WORK ITEM
Would you return exactly the lines from the top of the data below through the one containing "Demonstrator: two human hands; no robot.", leaving out the pictures?

(RECORDED INFORMATION begins)

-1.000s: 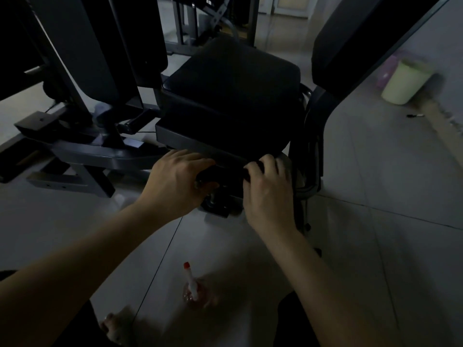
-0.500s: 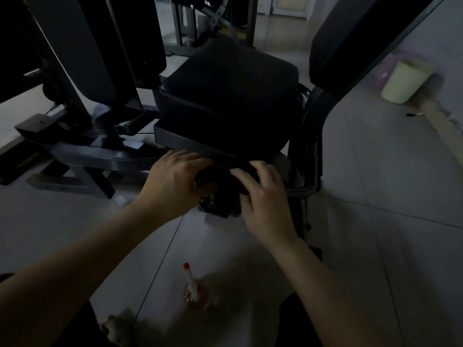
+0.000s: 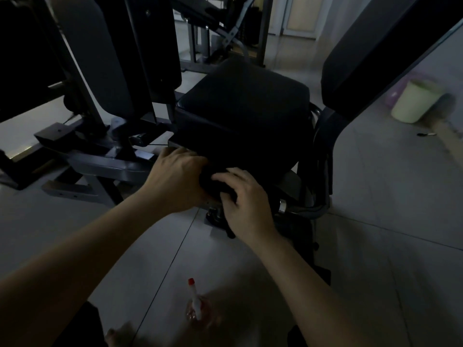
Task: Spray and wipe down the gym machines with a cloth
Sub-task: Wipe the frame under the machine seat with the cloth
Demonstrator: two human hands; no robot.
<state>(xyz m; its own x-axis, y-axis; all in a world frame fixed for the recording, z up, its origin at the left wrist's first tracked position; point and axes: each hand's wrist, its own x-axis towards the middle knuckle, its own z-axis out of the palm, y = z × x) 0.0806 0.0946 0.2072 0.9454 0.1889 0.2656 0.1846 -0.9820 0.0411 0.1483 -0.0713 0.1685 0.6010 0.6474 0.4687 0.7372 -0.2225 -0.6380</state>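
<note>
Below the front edge of the black seat pad, both hands work side by side on a dark cloth. The left hand curls over the cloth's left end, knuckles up, with its fingers wrapped around the bundle and pressed against the grey machine frame. The right hand lies just to the right, palm down, fingers spread over the cloth and pointing toward the left hand. The two hands are nearly touching, with only the dark cloth showing between them. The cloth is bunched, and its lower edge is hidden by the right hand; in the dim light it is hard to separate from the dark machine parts behind it.

A spray bottle stands on the tiled floor between the two forearms, well apart from both hands and nearer the camera. Its white nozzle with a red tip points up and away from the person.

An angled black backrest pad rises to the right of the seat. A second upright pad stands to the left of the seat. A pale green bin sits on the floor at the far right, well apart from the machine.
</note>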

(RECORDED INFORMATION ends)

ANSWER SPACE
-1.000s: 
-0.500s: 
+0.000s: 
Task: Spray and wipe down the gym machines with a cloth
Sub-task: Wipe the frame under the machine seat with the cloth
Demonstrator: two human hands; no robot.

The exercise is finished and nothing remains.